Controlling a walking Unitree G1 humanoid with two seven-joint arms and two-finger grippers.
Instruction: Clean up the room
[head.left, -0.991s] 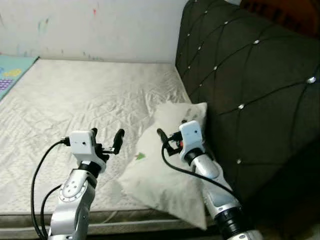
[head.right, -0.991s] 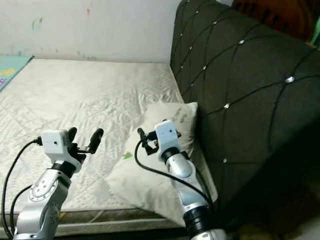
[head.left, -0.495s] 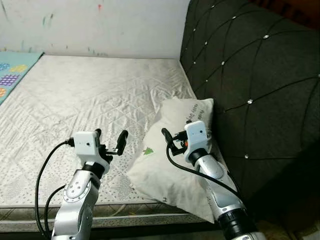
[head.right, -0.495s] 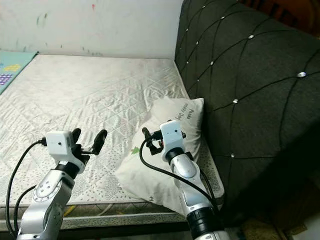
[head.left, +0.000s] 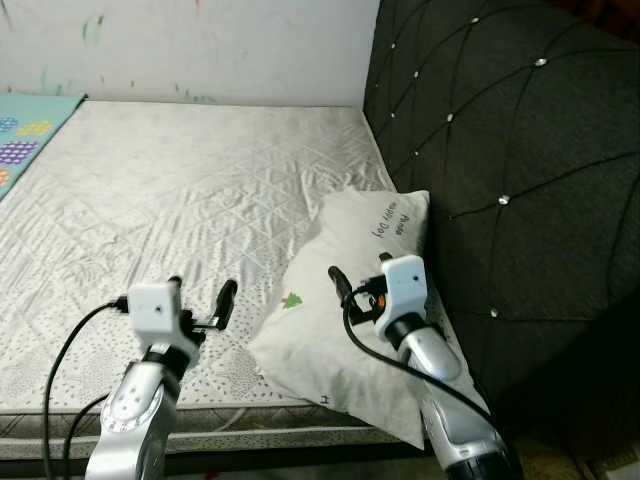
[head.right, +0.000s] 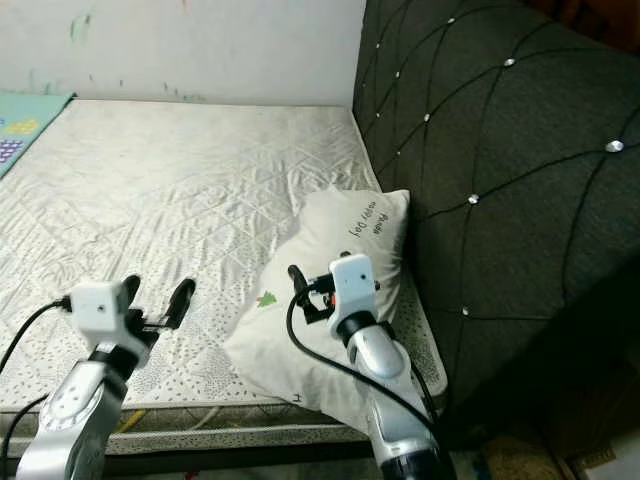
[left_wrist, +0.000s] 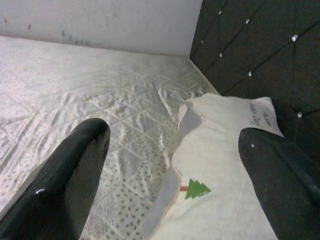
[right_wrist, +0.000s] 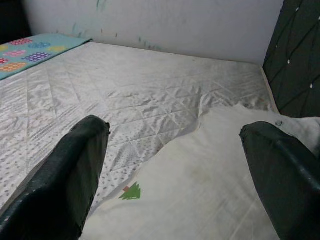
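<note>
White pillow with a green tree print and unreadable writing lay under the right gripper, beside the left gripper; both hovered spread wide, holding nothing.

Both arms reach forward; left tool fingers spread wide; right tool likewise parted, empty.

Silver arms, white wrist boxes (black cables), black-fingered pincers.
</note>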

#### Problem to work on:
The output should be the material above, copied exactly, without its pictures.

#### Expected answer:
Controlling a walking Unitree G1 humanoid with two seven-joint arms and two-finger grippers.
Instruction: Clean up the room
[head.left, -0.991s] 
[head.right, -0.991s] 
[head.left, -0.495s] 
[head.right, -0.495s] 
[head.left, +0.000s] 
[head.right, +0.000s] 
[left_wrist, +0.000s] 
[right_wrist, +0.000s] 
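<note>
White pillow with a green tree print and unreadable writing lay under the right gripper, beside the left gripper; both hovered spread wide, holding nothing.

Both arms reach forward; left tool fingers spread wide; right tool likewise parted, empty.

Silver arms, white wrist boxes (black cables), black-fingered pincers.
</note>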

Now the output is complete.